Expanding Our Capacity to Love

Wednesday, August 25, 2021

Unveiling the Universal Christ

Expanding Our Capacity to Love
Wednesday, August 25, 2021

To be loved by Jesus enlarges our heart capacity. To be loved by the Christ enlarges our mental capacity. We need both a Jesus and a Christ, in my opinion, to get the full picture. A truly transformative God—for both the individual and history—needs to be experienced as both personal and universal. Nothing less will fully work. If the overly personal (even sentimental) Jesus has shown itself to have severe limitations and problems, it is because this Jesus was not also universal. We lost the cosmic when we made him cozy. History has clearly shown that worship of Jesus without worship of Christ invariably becomes a time-and culture-bound religion, often ethnic or even, in the West, implicitly racist, which excludes much of humanity from God’s embrace.

I fully believe, however, that there has never been a single soul who was not possessed by the Christ, even in the ages before Jesus. Why would we want our religion, or our God, to be any smaller?

For those of us who have felt angered or wounded or excluded by the message of Jesus or Christ as we have heard it, I hope we sense an opening here—an affirmation, a welcome that we may have despaired of ever hearing. You are a child of God, and always will be, even when you don’t believe it.

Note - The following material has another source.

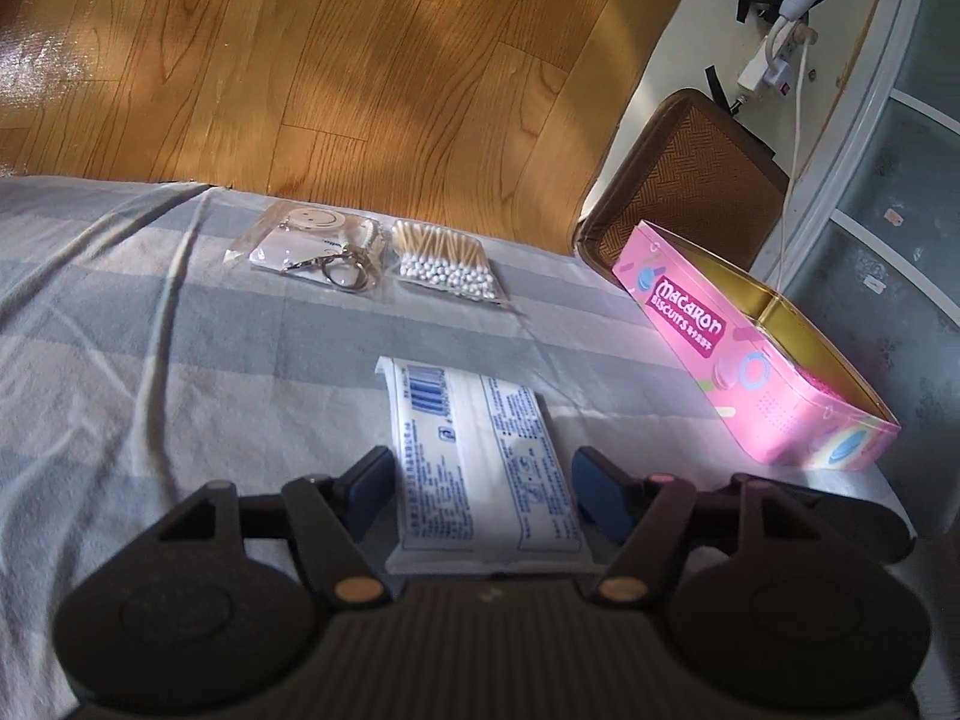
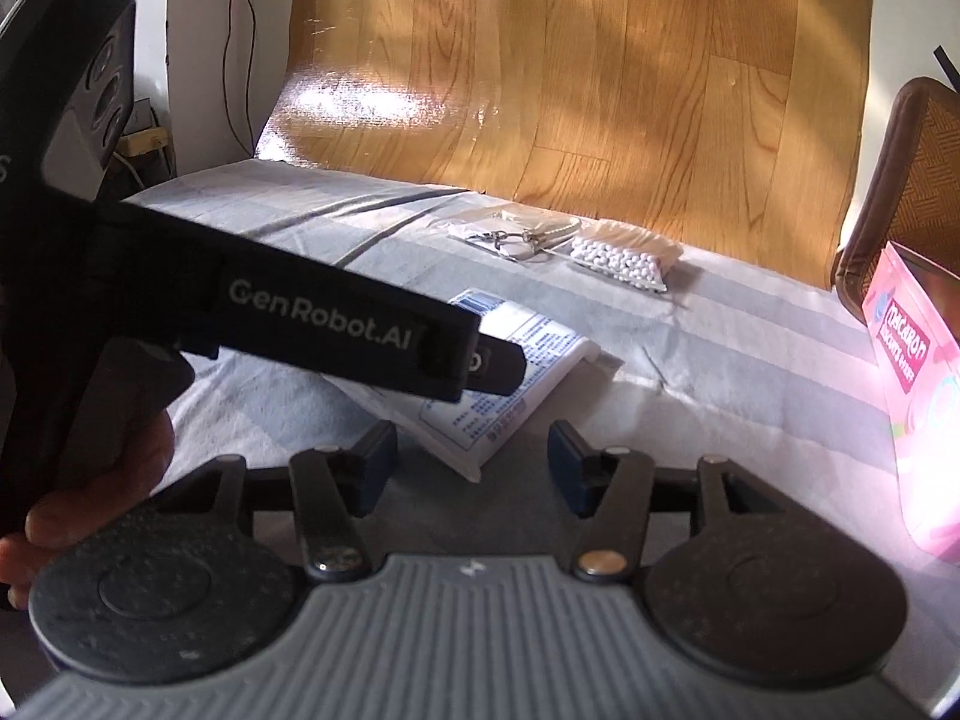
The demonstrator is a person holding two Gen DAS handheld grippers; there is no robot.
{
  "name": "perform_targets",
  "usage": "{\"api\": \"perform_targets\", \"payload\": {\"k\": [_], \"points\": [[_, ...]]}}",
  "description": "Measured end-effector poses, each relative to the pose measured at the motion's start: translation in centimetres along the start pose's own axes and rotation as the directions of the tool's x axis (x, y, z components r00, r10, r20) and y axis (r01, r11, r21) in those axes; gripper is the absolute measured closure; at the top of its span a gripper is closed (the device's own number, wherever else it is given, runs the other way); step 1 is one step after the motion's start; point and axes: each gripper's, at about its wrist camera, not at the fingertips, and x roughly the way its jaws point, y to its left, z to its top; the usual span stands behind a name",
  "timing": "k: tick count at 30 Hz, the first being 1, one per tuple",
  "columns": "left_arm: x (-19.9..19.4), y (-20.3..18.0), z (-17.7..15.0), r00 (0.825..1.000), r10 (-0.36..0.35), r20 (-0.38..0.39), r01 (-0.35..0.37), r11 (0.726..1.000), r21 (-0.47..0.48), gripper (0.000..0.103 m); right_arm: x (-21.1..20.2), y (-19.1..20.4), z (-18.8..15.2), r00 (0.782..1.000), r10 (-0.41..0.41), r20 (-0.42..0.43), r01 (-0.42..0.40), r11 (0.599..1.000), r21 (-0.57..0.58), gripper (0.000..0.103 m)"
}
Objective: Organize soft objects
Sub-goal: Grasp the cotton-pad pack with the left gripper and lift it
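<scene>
Tissue pack (image 1: 480,456) is lying on the striped bedsheet (image 1: 150,330), its long axis running straight ahead between the left gripper (image 1: 483,480)'s half-spread, non-pressing fingers. The right gripper (image 2: 471,462) is hovering near the pack's corner, open and holding nothing, so the left is sitting nearer.

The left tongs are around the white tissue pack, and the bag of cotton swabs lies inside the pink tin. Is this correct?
Not quite. The left wrist view shows the bag of cotton swabs on the striped cloth, outside the pink tin. The left tongs are around the white tissue pack.
</scene>
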Motion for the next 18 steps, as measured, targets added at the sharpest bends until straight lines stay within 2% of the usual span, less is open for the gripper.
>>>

I opened my book The Universal Christ with a lengthy quote from Catholic mystic and artist Caryll Houselander [1901–1954]. She describes riding the subway and seeing Christ permeating and radiating from all her fellow passengers:

Quite suddenly I saw with my mind, but as vividly as a wonderful picture, Christ in them all. But I saw more than that; not only was Christ in every one of them, living in them, dying in them, rejoicing in them, sorrowing in them—but because He was in them, and because they were here, the whole world was here too . . . all those people who had lived in the past, and all those yet to come.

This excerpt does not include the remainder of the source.